1.21 bouwperceelgrens
de grens van een bouwperceel.
1.22 bouwvlak
een geometrisch bepaald vlak, waarmee gronden zijn aangeduid, waar ingevolge de regels bepaalde gebouwen en bouwwerken geen gebouwen zijnde zijn toegelaten.
1.23 bouwwerk
elke constructie van enige omvang van hout, steen, metaal of ander materiaal, die hetzij direct hetzij indirect met de grond is verbonden, hetzij direct of indirect steun vindt in of op de grond.
1.24 dak
iedere bovenbeëindiging van een gebouw of overkapping.
1.25 dakopbouw
ondergeschikte opbouw op het dakvlak van een gebouw, ten behoeve van voorzieningen, zoals noodtrappen, luchtbehandeling- en liftinstallaties, balkonhekken, ornamenten, privacy-schernen en reclame-uitingen.
1.26 erf
al dan niet bebouwd perceel, of een gedeelte daarvan, dat direct is gelegen bij een hoofdgebouw en dat in feitelijk opzicht is ingericht ten dienste van het gebruik van dat gebouw, en, voor zover een bestemmingsplan van toepassing is, deze die inrichting niet verbiedt.

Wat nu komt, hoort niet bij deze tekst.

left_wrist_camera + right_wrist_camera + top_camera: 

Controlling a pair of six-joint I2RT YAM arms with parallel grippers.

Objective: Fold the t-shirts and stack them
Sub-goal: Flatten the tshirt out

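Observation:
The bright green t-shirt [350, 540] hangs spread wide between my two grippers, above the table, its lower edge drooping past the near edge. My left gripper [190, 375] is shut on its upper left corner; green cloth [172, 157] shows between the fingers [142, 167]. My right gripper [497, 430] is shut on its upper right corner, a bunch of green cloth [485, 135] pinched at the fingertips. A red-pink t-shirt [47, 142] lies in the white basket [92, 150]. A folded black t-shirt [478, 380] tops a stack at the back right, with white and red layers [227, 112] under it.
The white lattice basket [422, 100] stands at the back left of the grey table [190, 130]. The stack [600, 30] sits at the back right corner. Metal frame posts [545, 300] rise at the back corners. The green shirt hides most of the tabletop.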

1.27 erf- en terreinafscheiding
een bouwwerk, dat geen gebouw is en dat dient als scheiding tussen 2 of meer erven of terreinen, zoals muren, schuttingen, hekwerken of bouwwerken van vergelijkbare aard en omvang.
1.28 erker
een kleine grondgebonden uitbouw van maximaal één bouwlaag aan een voor- en/of zijgevel van een hoofdgebouw die in overwegende mate een transparante uitstraling heeft.
1.29 gebouw
elk bouwwerk, dat een voor mensen toegankelijke, overdekte, geheel of gedeeltelijk met wanden omsloten ruimte vormt.
1.30 gestapelde woning
Een woning in een woongebouw waarin 2 of meer zelfstandige woningen boven elkaar en eventueel ook naast elkaar zijn gebouwd
1.31 hoofdgebouw
gebouw, of gedeelte daarvan, dat noodzakelijk is voor de verwezenlijking van de geldende of toekomstige bestemming van een perceel en, indien meer gebouwen op het perceel aanwezig zijn, gelet op die bestemming het belangrijkst is.
1.32 kampeermiddel
- een tent, een tentwagen, een kampeerauto of een caravan;
- enig ander onderkomen of enig ander voertuig of gewezen voertuig of gedeelte daarvan, voor zover geen bouwwerk zijnde, en ander voor zover deze onderkomens of voertuigen of gewezen voertuigen geheel of ten dele blijvend zijn bestemd of opgericht dan wel worden of kunnen worden gebruikt voor recreatief nachtverblijf.
1.33 Nok
Horizontale snijlijn van twee dakvlakken
1.34 nutsvoorzieningen
een voorziening ten behoeve van de telecommunicatie en de gas-, water-, en elektriciteitsdistributie, alsmede soortgelijke voorzieningen van openbaar nut, waaronder in ieder geval worden begrepen transformatorhuisjes, pompstations, gemalen, telefooncellen en zendmasten.
1.35 onderkomen
een voor verblijf geschikt bouwwerk, waaronder begrepen al dan niet aan zijn bestemming onttrokken voer- of vaartuig, ark, caravan, woon- of stacaravan, voor zover geen gebouw zijnde, alsmede een tent.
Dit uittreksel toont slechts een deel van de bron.